Tapi, ketabahan dalam menghadapi hidup boleh diacungkan jempol. Karena sebagai istri Bang Mail, ia pernah berjualan gado-gado dan asinan. Ini terjadi pada saat revolusi fisik ketika suaminya yang patriotik ini, memilih tidak mau bekerja dengan NICA di Nirom (kini RRI).
Sayangnya, kesulitan demi kesulitan masih terus berlanjut. Bahkan, ia akhir tahun ini terancam tidak memiliki rumah. Ini karena rumah yang dikontraknya di Perumahan Bappenas Blok A-16, Cinangka, Sawangan, sudah akan berakhir. ”Yang empunya tidak mau meneruskan kontrak. Saya sendiri belum terpikir dari mana mendapatkan uang untuk kontrak nanti,” kata Rachmi. ”Apalagi suami saya hanya tukang bikin bingkai,” ujar ibu empat anak ini. Dia mengaku hidup dari hasil hak cipta ayahnya tidak mencukupi. ”Apalagi ongkos pengobatan ibu yang tinggi, dan membayar baby sitter.” Menyedihkan memang, akhir hayat istri seorang komponis besar yang namanya diabadikan untuk pusat kesenian di Jakarta
Yth.

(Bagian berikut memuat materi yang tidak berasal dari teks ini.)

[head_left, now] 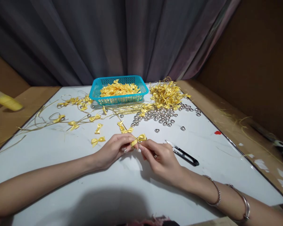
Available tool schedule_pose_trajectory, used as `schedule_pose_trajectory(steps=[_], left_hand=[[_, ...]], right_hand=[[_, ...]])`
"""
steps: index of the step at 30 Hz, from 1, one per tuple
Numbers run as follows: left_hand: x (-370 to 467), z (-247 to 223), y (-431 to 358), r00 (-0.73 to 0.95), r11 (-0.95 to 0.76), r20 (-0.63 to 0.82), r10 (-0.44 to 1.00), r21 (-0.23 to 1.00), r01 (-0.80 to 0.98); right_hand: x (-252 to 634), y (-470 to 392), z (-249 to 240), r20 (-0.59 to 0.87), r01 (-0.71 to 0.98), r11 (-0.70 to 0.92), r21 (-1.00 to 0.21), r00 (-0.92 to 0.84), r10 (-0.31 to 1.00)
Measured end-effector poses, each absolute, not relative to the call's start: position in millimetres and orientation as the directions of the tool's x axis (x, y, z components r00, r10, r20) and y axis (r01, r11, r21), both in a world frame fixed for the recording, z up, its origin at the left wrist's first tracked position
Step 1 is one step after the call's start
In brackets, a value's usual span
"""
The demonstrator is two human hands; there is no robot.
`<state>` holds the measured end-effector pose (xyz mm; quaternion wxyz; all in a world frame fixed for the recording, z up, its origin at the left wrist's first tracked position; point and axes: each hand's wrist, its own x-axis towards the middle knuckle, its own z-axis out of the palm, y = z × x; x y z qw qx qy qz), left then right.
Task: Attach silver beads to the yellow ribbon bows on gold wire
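Observation:
A small yellow satin ribbon bow [141, 137] is between my two hands, above the middle of the white table [85, 191]. My left hand [114, 147] pinches its left side between thumb and fingers. With thumb and forefinger together, my right hand [159, 155] grips the bow at its right and lower edge. Any cord between these fingertips is too small to make out. Just beyond my hands lie loose yellow bows [97, 140] and a bow on a gold cord [126, 130]. Black-handled thread snips [185, 155] rest beside my right hand.
A blue plastic basket [93, 94] of yellow bows stands at the back. To its right is a heap of corded bows [166, 94], with silver heart-shaped beads [159, 116] in front. Gold cords [129, 109] and strung bows [73, 125] spread leftward. Grey curtains [113, 37] hang behind.

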<state>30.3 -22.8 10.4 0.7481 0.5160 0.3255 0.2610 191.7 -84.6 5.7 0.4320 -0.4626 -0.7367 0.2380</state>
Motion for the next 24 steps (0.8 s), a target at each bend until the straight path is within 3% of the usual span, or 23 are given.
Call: schedule_pose_trajectory(steps=[17,24], left_hand=[[28.6,7.7,-23.8,0.656,0.202,-0.182,0.733,0.978,0.046],[26.2,7.2,-20.0,0.645,0.064,-0.096,0.758,0.995,0.073]], right_hand=[[190.4,-85.8,4.5,0.415,0.533,0.474,-0.701,-0.236,0.879],[193.9,-82.1,11.6,0.295,0.519,0.378,-0.766,-0.239,0.925]])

Abah Alwi,
Terimakasih atas artikelnya tentang Ny.Ismail Marzuki di atas.
Sungguh saya terharu sekaligus prihatin dengan apa yang sudah Abah Alwi tulis tentang keadaan istri komponis besar kita, alm. Ismail Marzuki.
Saya sangat kagum dengan keindahan karya-karya Bang Mail dengan patriotismenya. Benar-benar beliau adalah seorang komponis besar sekaligus pejuang sejati.

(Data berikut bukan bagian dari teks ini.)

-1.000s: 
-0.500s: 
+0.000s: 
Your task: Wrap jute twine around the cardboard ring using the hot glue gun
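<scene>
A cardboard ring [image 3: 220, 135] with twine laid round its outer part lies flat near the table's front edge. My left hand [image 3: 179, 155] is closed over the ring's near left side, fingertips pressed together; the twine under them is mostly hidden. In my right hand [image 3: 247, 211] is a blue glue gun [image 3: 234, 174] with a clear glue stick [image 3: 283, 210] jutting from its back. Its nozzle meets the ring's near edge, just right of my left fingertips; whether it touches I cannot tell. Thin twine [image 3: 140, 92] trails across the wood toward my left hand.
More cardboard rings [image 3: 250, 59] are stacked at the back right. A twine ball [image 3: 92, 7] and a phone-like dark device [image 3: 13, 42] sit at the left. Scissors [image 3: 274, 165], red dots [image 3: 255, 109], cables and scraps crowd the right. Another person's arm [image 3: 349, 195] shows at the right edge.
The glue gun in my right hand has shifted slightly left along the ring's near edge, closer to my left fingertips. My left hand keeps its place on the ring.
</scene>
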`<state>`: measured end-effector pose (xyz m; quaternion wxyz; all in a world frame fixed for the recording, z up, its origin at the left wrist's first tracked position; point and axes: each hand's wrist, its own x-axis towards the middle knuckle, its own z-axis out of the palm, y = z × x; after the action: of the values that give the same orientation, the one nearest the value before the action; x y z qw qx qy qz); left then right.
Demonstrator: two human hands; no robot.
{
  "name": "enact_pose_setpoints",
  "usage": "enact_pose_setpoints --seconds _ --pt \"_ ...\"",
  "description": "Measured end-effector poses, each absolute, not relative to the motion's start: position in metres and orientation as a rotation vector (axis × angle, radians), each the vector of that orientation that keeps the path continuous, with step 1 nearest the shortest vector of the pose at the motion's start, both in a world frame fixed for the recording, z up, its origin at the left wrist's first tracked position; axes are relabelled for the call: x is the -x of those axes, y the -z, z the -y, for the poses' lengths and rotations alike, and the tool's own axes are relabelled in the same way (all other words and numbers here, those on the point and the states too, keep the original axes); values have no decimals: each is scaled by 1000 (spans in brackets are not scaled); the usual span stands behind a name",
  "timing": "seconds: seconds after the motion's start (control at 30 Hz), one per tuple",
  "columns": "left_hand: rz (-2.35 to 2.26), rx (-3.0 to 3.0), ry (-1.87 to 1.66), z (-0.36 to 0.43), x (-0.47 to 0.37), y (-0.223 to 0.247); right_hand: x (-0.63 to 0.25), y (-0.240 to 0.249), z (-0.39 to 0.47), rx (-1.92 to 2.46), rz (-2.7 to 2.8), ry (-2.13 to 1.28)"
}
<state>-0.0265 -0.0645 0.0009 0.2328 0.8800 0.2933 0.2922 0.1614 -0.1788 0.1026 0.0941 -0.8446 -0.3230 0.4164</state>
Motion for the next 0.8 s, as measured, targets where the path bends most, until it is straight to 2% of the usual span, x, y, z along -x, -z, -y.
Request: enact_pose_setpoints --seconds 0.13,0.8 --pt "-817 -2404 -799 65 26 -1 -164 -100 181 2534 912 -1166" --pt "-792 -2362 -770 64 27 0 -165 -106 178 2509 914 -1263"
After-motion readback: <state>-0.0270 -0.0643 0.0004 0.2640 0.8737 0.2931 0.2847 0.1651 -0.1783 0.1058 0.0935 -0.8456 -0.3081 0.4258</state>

Saya berharap satu hari akan ada Jalan terbuka untuk membantu meringankan beban yang sedang dihadapi Ny. Ismail Marzuki dan Ibu Rachmi.
Apakah Abah Alwi punya nomor telepon Ibu Rachmi?..
walaupun mungkin saya tidak bisa berbuat banyak saat ini, tapi saya benar-benar ingin bisa membantu beliau dengan sekemampuan saya..
Kalau Abah Alwi punya nomor telephone Ibu Rachmi (pihak keluarga alm. Ismail Marzuki), Mohon kabari saya ya…
Saya tunggu balasan dari Abah Alwi….
Sebelumnya saya ucapkan terimakasih ..
Wassalam,
Iman Prabowo
ente tlp aje kantor republika 7803747 mau ketemu abah Alwi.